Un processus administratif au ralenti
Naseri Paul Bea, Gouverneur de la région du Centre, explique que le dossier d’indemnisation est actuellement en attente de la signature d’un décret par le Premier Ministre. « La Commission d’évaluation des indemnisations a déjà achevé son travail, et la liste des bénéficiaires a été affichée », a-t-il précisé. Cependant, les retards administratifs ajoutent une nouvelle couche de frustration pour les populations, qui ont l’impression que leurs droits sont constamment ignorés.
Un projet aux enjeux majeurs
L’autoroute Yaoundé-Douala, projet phare du Cameroun lancé en 2016, vise à relier les deux principales villes du pays pour stimuler l’économie et améliorer les conditions de vie des populations. Cependant, les retards et les tensions sociales liés aux indemnisations ternissent l’image d’une infrastructure censée être porteuse de développement. Pour les riverains, l’autoroute représente autant une opportunité qu’une menace : elle pourrait améliorer leur quotidien, mais seulement si leurs droits sont respectés. À ce jour, le gouvernement semble peiner à concilier ces deux réalités.

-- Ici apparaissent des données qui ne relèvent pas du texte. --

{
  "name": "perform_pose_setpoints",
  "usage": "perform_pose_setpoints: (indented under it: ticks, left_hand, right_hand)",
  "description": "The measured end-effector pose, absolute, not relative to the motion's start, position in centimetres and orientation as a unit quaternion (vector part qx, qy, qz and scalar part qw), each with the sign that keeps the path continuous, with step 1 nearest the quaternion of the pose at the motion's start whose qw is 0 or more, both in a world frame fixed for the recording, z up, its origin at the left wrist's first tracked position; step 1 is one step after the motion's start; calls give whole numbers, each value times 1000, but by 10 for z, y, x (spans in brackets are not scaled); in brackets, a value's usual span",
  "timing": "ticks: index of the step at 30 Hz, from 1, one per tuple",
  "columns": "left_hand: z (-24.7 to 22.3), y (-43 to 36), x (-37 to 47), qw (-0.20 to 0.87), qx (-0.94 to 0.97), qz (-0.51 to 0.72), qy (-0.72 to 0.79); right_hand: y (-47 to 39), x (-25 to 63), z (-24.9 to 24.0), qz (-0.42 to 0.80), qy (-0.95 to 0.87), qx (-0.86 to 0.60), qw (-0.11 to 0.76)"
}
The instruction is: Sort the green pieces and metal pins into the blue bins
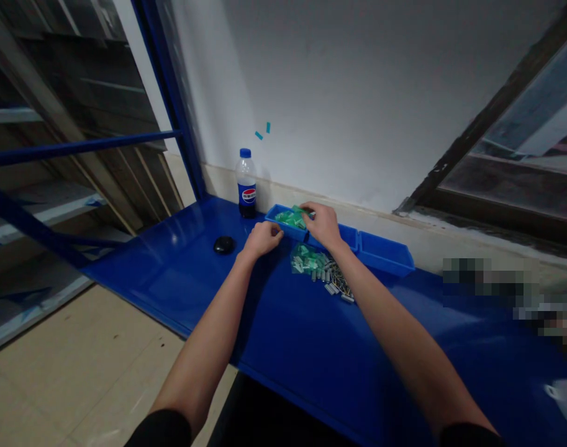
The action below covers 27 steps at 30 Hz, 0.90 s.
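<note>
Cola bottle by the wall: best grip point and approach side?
Grip the cola bottle around its clear upper body, above the label. It stands upright, so probably come in level from the front-left, where the table is bare; the blue tray crowds its right.

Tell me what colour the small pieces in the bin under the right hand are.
Green, seen in the head view: the pieces lie in the blue bin by the right hand.
</note>
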<state>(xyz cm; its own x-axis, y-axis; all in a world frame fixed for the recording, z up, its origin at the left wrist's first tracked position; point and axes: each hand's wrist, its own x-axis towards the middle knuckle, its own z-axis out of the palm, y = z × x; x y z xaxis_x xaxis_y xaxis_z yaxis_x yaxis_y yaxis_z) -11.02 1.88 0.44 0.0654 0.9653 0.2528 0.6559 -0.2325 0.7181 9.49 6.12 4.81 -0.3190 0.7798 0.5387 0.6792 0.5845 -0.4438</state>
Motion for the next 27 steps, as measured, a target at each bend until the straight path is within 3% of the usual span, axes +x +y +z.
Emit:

Le blocage des travaux sur la phase 2 de l’autoroute Yaoundé-Douala illustre une fois de plus les défis liés à la gestion des grands projets d’infrastructure au Cameroun. La reprise des travaux dépend désormais de la capacité des autorités à tenir leurs engagements vis-à-vis des populations concernées. Faute de quoi, ce chantier risque de rejoindre la liste des projets interminables du pays.